Niemand erinnerte sich mehr an den Visitator. Ein Jahr später wurde ein neuer Prior in den Orden von Lima berufen. Bruder Angelo wandte sich an den Präfekten von Callao und bat um die Exhumierung der Überreste, die auf der einsamen Insel hätten liegen sollen. Er wünschte, und das war die Meinung des Ordens, dass die Überreste auf dem Friedhof von Lima begraben werden sollten, da sie nach dieser Verfügung des Vizekönigs Abascal nicht im Kloster begraben werden konnten.

Ein Mysterium

Auf die fromme Initiative von Bruder Angelo, Prior des Klosters von Lima, folgte ein langes Schweigen.

Es gab fundierte Überlieferungen, dass die Mumie von der Weißen Insel an einen unbekannten Ort transportiert wurde. Die Verwaltung des Friedhofs von Lima hatte der Presse mitgeteilt, dass es in den Büchern des Friedhofs keinen Eintrag gibt, dass die Leiche begraben wurde. War sie damals widerrechtlich im Kloster bestattet worden?

Die Geschichte wird kompliziert.

Am selben Tag stellte sich der Prior der Dominikaner in Peru bei den Behörden vor und prangerte an, dass der Leichnam von Bruder Domingo Martínez, ehemaliger Prior der Dominikaner in Oviedo und ehemaliger Visitator Amerikas, von der Insel, die ihm als sein großes Grab diente, verschwunden war.

Die Untersuchungen begannen.

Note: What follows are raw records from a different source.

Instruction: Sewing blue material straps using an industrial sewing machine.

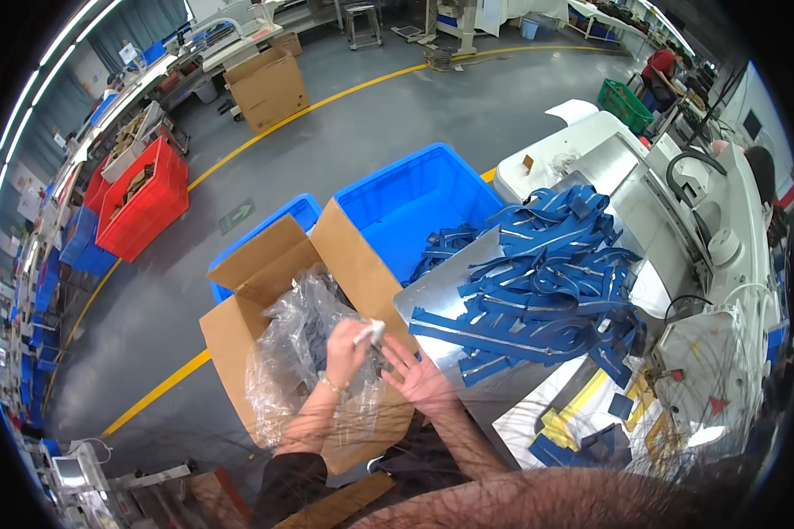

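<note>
In the lower centre of the frame, the left hand (344,356) has its grip pinched on a small white piece (372,331), held over the right side of an open carton (230,351); the right hand (423,381) is just beside it, its grip spread, with fingers extended toward the piece. The carton, plain brown cardboard with its flaps up, holds a crumpled, glossy clear plastic bag (276,339); something dark shows through the film, too blurred to identify. Behind the carton, at the frame's centre, is a deep, smooth-walled blue bin (397,189), with a second blue bin (302,212) to its left, partly hidden by the carton. Right of centre, flat blue fabric strips (547,273), each with a shiny pale line along it, lie looped and tangled on a sheet-metal tabletop (439,288); some show at the large bin's lower right, though whether inside it cannot be told. In the upper left, a red bin (161,220) holds brown pieces (138,181); in the upper right is a green basket (625,107).
</note>
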`<state>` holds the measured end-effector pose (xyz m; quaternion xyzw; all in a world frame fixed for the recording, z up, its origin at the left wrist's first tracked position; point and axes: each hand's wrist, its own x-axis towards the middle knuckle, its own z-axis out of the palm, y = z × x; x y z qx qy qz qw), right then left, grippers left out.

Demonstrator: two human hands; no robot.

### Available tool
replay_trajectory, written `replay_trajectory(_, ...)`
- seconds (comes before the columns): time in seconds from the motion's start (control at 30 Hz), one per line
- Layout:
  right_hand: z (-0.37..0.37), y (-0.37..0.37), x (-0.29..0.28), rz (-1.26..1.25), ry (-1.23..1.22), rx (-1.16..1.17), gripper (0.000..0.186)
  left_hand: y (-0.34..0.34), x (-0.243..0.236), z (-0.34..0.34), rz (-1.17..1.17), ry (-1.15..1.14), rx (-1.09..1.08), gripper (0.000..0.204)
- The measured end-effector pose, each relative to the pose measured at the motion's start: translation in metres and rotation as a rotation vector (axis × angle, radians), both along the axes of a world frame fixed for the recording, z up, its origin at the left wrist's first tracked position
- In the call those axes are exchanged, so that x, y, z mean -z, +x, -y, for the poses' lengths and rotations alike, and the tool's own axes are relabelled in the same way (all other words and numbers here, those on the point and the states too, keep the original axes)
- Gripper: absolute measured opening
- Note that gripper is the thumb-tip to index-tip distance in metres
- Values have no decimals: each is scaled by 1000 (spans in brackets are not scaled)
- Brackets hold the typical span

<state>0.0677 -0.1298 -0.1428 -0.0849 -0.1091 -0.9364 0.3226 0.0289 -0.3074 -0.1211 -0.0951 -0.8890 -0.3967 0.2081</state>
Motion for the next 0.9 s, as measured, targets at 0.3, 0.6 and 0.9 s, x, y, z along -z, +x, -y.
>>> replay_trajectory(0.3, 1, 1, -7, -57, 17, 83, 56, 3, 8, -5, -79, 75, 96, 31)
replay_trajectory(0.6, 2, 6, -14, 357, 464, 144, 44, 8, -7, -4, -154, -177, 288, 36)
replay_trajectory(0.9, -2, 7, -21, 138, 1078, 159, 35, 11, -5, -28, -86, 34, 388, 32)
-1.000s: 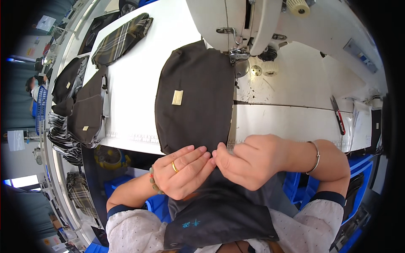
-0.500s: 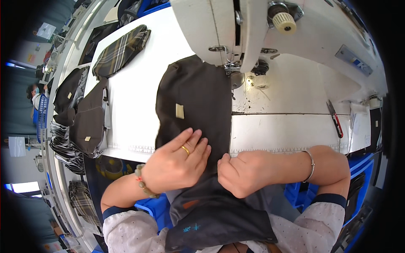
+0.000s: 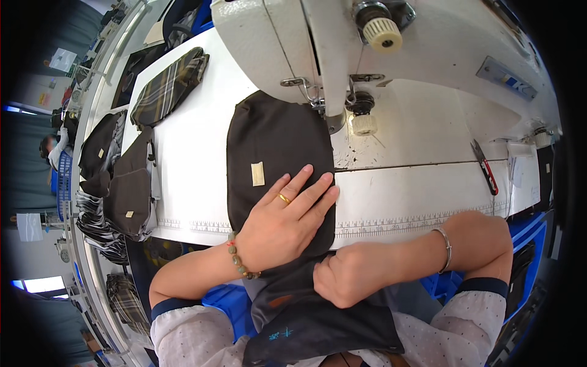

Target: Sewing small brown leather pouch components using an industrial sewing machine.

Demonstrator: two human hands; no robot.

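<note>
A dark brown fabric piece [image 3: 275, 134] with rounded corners lies on the white sewing table [image 3: 195, 153], its far right edge by the needle area of a sewing machine [image 3: 269, 43]. On it sits a small cream label [image 3: 257, 174]. My left hand [image 3: 284, 220] rests flat over the near right part of the piece, fingers stretched and slightly spread. Close to the near edge of the fabric, my right hand [image 3: 348, 272] is closed with curled fingers. Whatever it may hold is hidden. Under both hands hangs my dark apron [image 3: 321, 330].
Red-handled thread snips [image 3: 487, 174] lie at the right of the table. Stacked dark fabric pieces [image 3: 129, 189] stand at the left, with a folded plaid piece [image 3: 170, 85] beyond them. A ruler strip [image 3: 391, 226] runs along the table's near edge. Blue bins sit below.
The fabric's near end, earlier trailing toward my lap, now shows its rounded edge on the table. My left hand has slid forward and right over it; my right hand is slightly nearer me.
</note>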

Wäre dieses Verschwinden eine List der Ordensleute in Lima?

Engagierte Presseleute hatten sich der Aufklärung des Leichenraubes verschrieben. So konnte die Polizei feststellen, dass sich ein Fremder zwei Tage auf der Insel San Lorenzo aufhielt. War er der Dieb?

Möglicherweise. Am Tag nach der Veröffentlichung dieser Information stellte sich ein Dominikaner des spanischen Ordens, der durch Peru reiste, der Polizei vor.

Eine weitere Komplikation

Diese mysteriöse Person erklärte sich selbst zum Eigentümer der Leiche. Im Auftrag seiner Brüder in Oviedo begab er sich auf die Weiße Insel, verbrannte die sterblichen Überreste von Bruder Dominikus und schickte die Asche in einem Krug in ein asturisches Kloster.

Dies besagt die Geschichte, die der dominikanische Reisende erzählte, an die niemand in Lima glaubte.

Nach den Kanonikern – und die Kirche hat dies mehrfach berichtigt – ist die Verbrennung von Menschen nicht erlaubt. Bei einem Geistlichen ist es ein Sakrileg. Wie hat dann ein Doktor der Theologie die Überreste einäschern können?

Es bleibt ein Mysterium und somit das vorläufige Fazit dieser Geschichte.